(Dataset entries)
------------------------------------------------------------------------

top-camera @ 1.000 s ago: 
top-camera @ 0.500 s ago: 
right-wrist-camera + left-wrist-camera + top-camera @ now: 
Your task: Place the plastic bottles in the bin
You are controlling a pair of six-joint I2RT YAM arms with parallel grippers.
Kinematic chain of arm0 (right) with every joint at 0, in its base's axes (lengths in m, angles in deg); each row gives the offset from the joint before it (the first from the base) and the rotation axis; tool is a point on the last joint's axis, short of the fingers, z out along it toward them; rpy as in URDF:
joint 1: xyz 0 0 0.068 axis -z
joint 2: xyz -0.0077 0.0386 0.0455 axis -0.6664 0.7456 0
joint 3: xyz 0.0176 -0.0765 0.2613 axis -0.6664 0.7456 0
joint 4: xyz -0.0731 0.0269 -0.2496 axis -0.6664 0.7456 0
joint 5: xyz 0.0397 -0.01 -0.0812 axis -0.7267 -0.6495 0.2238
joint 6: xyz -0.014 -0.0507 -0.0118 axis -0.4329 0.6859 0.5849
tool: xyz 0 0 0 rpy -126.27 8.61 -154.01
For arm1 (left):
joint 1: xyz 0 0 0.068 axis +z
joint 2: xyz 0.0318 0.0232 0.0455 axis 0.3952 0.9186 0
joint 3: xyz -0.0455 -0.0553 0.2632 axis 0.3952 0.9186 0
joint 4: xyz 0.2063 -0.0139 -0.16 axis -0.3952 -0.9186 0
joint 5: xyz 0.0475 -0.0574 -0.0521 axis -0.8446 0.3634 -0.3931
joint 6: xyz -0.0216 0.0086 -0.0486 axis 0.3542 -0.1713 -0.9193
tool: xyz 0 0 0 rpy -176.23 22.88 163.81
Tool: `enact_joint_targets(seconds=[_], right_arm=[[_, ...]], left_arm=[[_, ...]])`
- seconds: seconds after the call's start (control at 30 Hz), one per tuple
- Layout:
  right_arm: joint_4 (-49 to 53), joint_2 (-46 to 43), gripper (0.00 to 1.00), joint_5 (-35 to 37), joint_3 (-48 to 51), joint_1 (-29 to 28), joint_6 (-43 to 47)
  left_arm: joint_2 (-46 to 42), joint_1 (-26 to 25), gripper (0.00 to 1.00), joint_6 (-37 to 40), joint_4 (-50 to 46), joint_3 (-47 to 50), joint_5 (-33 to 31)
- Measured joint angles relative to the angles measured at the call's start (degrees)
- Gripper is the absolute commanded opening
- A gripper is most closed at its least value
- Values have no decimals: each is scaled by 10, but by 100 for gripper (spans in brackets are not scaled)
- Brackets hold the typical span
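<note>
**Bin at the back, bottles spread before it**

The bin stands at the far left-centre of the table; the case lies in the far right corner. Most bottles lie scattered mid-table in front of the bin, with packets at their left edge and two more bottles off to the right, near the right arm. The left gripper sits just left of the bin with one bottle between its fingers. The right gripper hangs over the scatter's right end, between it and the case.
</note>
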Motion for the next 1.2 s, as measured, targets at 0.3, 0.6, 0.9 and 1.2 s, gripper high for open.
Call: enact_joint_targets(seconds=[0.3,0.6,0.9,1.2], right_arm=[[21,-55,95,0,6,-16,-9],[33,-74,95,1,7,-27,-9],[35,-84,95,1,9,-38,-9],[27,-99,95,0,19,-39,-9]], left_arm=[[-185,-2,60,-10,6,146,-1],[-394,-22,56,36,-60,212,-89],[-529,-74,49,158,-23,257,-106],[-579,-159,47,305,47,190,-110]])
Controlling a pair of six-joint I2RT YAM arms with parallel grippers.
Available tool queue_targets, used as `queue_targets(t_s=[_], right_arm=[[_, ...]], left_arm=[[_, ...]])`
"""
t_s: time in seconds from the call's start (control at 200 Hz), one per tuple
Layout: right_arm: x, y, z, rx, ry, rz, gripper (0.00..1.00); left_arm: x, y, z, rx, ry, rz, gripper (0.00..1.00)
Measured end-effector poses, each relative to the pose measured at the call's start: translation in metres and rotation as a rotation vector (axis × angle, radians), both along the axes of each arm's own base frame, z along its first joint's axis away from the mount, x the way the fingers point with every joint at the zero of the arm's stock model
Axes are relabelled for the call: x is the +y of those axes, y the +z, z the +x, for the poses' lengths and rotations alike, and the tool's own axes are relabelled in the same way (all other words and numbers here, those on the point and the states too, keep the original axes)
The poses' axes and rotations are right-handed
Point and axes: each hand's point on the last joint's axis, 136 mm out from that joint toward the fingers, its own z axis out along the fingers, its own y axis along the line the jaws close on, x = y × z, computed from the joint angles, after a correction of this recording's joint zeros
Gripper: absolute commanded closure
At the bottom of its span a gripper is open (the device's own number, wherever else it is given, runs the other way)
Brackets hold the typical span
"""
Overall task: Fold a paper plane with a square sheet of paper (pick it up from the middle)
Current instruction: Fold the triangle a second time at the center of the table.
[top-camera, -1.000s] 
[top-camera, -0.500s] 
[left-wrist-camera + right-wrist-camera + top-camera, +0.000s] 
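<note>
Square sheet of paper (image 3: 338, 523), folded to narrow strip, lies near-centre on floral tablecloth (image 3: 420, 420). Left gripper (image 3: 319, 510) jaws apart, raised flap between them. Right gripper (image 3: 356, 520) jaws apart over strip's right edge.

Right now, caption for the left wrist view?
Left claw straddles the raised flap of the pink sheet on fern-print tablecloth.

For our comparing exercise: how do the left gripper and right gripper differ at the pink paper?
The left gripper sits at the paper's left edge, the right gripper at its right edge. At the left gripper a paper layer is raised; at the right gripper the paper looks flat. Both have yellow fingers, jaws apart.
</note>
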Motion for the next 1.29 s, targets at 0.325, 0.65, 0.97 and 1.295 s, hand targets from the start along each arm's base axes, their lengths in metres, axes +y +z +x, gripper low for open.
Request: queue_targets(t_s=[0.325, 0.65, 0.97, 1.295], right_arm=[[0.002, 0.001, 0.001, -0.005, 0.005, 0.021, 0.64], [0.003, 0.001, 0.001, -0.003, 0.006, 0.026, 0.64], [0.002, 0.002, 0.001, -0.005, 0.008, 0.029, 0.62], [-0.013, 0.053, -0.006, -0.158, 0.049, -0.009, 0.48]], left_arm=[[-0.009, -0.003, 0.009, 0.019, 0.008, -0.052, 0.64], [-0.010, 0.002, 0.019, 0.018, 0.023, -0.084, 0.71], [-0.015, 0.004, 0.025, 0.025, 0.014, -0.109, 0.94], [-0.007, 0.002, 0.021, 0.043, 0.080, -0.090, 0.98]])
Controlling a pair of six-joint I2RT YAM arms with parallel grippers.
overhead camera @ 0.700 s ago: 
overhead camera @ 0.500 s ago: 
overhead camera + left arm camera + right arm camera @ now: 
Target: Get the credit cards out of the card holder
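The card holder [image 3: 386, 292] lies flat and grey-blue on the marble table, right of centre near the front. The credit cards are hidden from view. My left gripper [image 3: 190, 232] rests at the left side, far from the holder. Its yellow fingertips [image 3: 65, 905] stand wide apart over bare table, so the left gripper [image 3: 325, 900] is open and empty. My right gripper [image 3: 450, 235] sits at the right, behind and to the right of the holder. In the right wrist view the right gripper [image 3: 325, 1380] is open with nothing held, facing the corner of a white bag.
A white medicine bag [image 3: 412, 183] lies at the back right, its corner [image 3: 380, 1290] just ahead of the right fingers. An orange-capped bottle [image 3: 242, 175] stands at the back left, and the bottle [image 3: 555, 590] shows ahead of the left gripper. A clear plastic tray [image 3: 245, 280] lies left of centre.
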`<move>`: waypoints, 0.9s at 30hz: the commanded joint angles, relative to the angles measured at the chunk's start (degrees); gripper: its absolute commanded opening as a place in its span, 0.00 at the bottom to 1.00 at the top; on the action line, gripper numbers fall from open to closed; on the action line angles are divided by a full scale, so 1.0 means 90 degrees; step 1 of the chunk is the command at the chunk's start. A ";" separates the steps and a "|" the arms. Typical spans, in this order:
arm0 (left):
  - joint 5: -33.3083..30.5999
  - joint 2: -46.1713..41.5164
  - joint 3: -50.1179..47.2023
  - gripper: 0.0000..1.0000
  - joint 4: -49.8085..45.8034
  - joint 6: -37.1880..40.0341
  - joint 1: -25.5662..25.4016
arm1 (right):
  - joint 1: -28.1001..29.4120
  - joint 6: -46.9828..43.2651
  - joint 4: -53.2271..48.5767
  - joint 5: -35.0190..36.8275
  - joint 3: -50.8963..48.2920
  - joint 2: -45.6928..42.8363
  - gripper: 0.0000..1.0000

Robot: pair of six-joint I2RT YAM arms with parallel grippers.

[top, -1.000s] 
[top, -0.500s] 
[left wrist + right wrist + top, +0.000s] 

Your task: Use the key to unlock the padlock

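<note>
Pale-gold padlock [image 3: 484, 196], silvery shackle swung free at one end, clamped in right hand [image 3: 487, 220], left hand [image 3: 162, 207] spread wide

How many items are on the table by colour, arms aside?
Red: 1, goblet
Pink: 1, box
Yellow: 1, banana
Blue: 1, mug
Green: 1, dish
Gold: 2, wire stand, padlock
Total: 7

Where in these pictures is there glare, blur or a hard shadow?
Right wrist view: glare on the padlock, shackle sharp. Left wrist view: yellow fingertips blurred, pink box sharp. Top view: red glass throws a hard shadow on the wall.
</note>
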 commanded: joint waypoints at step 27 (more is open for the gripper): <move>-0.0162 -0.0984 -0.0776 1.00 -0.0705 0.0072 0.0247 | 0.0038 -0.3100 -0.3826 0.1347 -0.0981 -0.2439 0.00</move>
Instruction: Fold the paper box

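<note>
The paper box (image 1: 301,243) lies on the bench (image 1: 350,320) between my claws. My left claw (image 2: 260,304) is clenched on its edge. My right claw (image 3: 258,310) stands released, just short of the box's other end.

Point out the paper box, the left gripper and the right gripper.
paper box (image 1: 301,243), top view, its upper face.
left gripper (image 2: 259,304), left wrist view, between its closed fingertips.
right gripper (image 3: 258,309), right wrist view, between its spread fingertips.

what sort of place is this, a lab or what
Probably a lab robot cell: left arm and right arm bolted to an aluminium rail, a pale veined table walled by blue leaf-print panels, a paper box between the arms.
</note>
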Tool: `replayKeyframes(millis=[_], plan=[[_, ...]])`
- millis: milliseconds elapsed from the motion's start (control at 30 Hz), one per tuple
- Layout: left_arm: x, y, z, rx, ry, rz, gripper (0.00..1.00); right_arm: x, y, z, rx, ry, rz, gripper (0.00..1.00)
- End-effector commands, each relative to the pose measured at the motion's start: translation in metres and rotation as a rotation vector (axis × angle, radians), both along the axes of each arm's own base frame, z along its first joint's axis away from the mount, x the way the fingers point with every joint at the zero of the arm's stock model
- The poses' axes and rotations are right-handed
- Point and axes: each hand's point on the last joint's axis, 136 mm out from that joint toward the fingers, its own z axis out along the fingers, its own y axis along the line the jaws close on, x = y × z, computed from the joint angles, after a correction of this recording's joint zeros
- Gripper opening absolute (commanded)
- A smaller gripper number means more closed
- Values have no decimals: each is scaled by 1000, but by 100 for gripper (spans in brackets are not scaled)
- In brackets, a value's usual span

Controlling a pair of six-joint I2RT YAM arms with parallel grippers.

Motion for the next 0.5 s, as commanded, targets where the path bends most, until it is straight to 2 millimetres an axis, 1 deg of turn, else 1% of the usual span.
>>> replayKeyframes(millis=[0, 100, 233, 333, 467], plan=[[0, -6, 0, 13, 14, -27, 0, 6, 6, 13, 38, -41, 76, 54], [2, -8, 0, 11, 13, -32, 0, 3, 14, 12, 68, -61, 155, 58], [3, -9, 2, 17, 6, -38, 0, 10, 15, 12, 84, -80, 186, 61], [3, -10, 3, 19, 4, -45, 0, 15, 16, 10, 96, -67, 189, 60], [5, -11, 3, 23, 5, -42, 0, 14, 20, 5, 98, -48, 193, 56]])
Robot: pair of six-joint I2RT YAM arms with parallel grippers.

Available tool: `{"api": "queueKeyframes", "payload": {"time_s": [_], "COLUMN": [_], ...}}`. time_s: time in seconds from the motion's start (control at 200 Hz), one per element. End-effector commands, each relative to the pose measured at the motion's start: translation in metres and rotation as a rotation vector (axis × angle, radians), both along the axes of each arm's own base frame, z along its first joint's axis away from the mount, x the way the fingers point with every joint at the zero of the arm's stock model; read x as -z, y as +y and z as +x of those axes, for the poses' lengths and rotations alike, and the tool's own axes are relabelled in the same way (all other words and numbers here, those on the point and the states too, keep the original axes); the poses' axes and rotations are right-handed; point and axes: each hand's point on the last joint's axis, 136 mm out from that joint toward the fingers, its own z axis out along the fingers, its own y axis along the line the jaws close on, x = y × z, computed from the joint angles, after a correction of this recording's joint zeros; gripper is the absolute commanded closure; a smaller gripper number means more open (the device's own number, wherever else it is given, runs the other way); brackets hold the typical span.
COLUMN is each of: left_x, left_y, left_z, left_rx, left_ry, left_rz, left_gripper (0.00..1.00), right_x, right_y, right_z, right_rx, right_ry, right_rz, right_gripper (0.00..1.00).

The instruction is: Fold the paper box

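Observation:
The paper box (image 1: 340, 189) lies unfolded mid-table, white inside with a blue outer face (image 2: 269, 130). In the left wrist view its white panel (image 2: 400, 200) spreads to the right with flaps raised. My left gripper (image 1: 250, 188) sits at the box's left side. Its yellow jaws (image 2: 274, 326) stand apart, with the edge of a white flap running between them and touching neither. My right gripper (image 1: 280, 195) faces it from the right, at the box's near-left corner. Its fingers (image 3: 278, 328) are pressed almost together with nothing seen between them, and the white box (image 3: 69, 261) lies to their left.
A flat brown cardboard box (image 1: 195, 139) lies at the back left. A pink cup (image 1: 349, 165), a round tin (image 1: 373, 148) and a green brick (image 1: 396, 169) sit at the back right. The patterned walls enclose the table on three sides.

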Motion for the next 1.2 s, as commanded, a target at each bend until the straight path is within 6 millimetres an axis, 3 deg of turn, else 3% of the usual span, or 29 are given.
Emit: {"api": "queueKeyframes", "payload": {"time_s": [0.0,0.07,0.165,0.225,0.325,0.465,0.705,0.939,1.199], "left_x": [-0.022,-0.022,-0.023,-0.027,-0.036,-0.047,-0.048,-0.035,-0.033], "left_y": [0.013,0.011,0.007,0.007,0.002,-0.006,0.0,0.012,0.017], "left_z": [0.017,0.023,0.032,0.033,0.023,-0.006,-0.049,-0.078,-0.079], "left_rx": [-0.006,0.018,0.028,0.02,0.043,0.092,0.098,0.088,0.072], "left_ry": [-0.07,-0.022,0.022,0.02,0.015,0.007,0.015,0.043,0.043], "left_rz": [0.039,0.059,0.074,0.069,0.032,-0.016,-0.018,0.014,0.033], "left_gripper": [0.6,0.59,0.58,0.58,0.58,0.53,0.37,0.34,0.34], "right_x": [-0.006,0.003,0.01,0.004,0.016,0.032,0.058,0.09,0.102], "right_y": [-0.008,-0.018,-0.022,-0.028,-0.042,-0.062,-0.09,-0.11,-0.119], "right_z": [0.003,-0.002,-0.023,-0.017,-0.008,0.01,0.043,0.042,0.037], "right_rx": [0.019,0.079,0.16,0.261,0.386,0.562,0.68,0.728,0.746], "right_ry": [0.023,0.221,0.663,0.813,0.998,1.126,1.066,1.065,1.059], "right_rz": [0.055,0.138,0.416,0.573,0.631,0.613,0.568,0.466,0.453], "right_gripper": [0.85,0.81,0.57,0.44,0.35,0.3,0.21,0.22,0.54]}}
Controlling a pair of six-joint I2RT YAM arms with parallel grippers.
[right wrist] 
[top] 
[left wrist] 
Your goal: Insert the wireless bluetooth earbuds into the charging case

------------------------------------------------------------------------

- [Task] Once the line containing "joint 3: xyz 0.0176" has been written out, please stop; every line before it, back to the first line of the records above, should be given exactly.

- [Finished exercise]
top-camera @ 1.000 s ago: 
top-camera @ 0.500 s ago: 
right-wrist-camera + left-wrist-camera + top-camera @ now: 
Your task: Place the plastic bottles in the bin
You are controlling a pair of six-joint I2RT YAM arms with parallel grippers.
Kinematic chain of arm0 (right) with every joint at 0, in its base's axes (lengths in m, angles in deg); each row gives the offset from the joint before it (the first from the base) and the rotation axis; tool is a point on the last joint's axis, short of the fingers, z out along it toward them; rpy as in URDF:
joint 1: xyz 0 0 0.068 axis -z
joint 2: xyz -0.0077 0.0386 0.0455 axis -0.6664 0.7456 0
joint 3: xyz 0.0176 -0.0765 0.2613 axis -0.6664 0.7456 0

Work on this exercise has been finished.